Brown says her first few months in the service were eye-opening.
“I had no idea what I was getting into. I would talk to my parents and they often asked me what it was like, and all I could say was, ‘It’s different, it’s different.’ In boot camp, I kept thinking about how I had a college degree and there I was scrubbing floors,” she says.
Looking back, Brown says she was fortunate with her first assignment: a placement in communications, working with systems ranging from RADAR and satellite to radio transmissions. Brown says it was as close as she could get to an operational environment in the Navy.
Eventually, she did serve onboard naval vessels and got closer to the action. In fact, some would say she was in the heart of it – working in the White House during the Clinton administration.
Her first White House role was to oversee the technical and highly classified communications and intelligence systems that supported the Situation Room. The 5,525 square-foot conference room in the basement of the West Wing is used by the president and advisors during times of potential crises.
“It’s kind of the hub of activity in the White House,” Brown explains. “I was in more of a behind-the-scenes role. We maintained all of the presidential documents and records, but my encounters with the president were pretty limited, although I did brief the senior staff members on what we were doing.”
Her next White House assignment was different.
“With the second appointment, I was the senior military person at the White House and in charge of all military support provided to the president,” she says.
When Brown says all, she means all. She ultimately was responsible for everything from the White House Communications Agency to Camp David (the presidential retreat), from the service men and women who cook meals to valets who personally support the president, and all presidential transportation including motorcades, the presidential helicopter Marine One and the well-known Air Force One aircraft. In all, she oversaw about 5,000 military personnel.
The role also made her a frequent traveler with the president.
“I worked for a civilian who was a political appointee. One of the two of us went on every trip. … Since he was considered more senior, he got the good trips, I got the others,” she says with a laugh. “I’m not complaining, though, it was all fun.”
Brown says the role came with a great deal of responsibility, including occasionally being the bearer of bad news, which she personally had to deliver to the president or his chief of staff.
“If there was a problem with the plane or any military support, I had to explain to him why we couldn’t take off until we fixed it. That was challenging because the president didn’t understand delays.”

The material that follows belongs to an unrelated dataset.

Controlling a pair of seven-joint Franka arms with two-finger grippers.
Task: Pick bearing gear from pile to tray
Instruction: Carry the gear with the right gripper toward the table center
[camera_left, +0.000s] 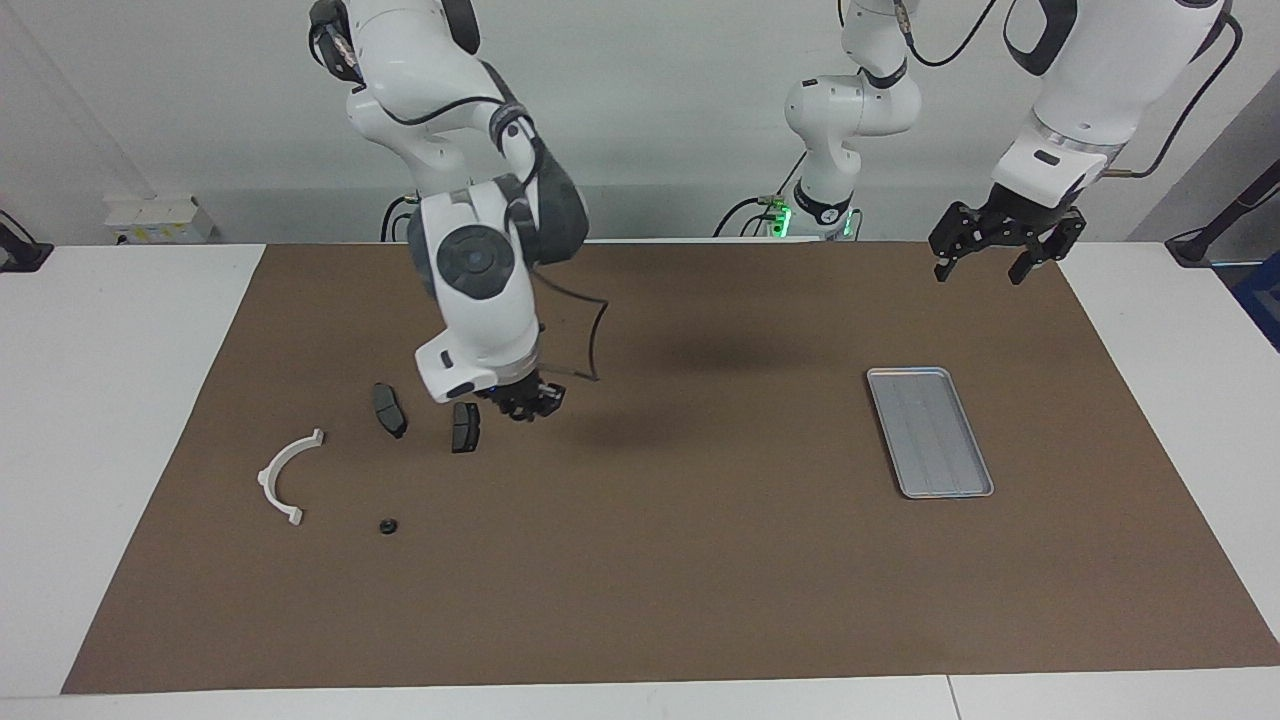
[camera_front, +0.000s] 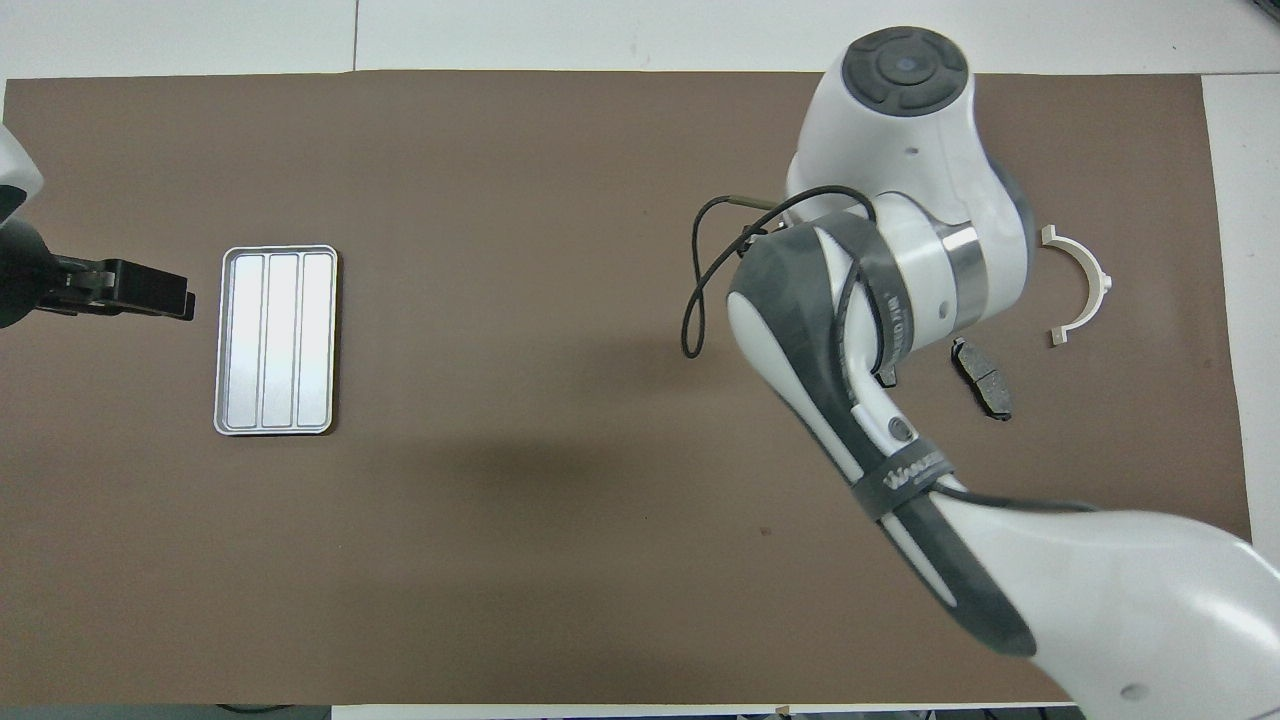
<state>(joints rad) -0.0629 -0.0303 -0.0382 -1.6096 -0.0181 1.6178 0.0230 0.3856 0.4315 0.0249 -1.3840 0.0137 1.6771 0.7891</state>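
White table (camera_left: 130, 330) under a brown mat (camera_left: 700, 580), pale grey wall (camera_left: 650, 120) at the far edge — small white box (camera_left: 158, 218) far left, even light.

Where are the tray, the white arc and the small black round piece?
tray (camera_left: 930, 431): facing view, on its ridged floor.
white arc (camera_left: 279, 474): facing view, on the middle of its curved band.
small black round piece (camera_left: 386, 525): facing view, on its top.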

Much of her White House assignment involved juggling political desires, requirements of the Pentagon, needs of the president and the Secret Service and simple logistics.
“There was a lot of balancing and trying to do what was best for everybody and then trying to find a way to explain why we couldn’t do it,” she recalls.
Looking back, she says the memories of her nearly four years working on Pennsylvania Avenue are too many to measure.
“It is still hard for me to believe that all of it actually happened to me,” she says. “There are so many stories that I could tell, but I can’t,” she says. “During my time there I always thought, ‘I can’t believe this is really happening.’ I mean, every day, walking into the White House, I almost had to pinch myself.
“It was such a great opportunity to see how our government works and the difference between the way things are done in the military and the political arena. I got insight into why things are done the way they are – all of the planning and effort that goes into things every time the president goes somewhere, even if it just a couple of blocks in D.C.”
After about a year flying on Air Force One and riding in motorcades, the Navy had another destination and rank in mind for then Captain Brown.
“By the time I was given command of a communications station, the Navy decided communications was an up and coming field and they probably should put more emphasis on it. They started looking for someone to oversee communications as an admiral,” she explains. “I was about the only one who had the experience.”
She was selected to be a vice admiral in 2009, one of just 15 female admirals in the branch. The post and her leadership skills led to experiences she will never forget.
“Every disaster we’ve had, it seems I’ve been in the middle of it. I was the first female flag officer on the ground in Iraq; I lived in one of Saddam’s palaces,” she says, about her role in rebuilding the nation’s communications infrastructure. “When [Hurricane] Katrina hit, I was responsible for reconstituting communications. I often thought the only difference between the two was that in Iraq, I was armed.”
With a scrapbook full of experiences, Brown considers herself lucky.
“It wasn’t my planning or forethought, it was luck. I just always seemed to be in the right place at the right time,” she says acknowledging the same fortune during the 9/11 attack on the Pentagon. A meeting she was scheduled to attend when and where the plane hit was moved to a different building just hours before.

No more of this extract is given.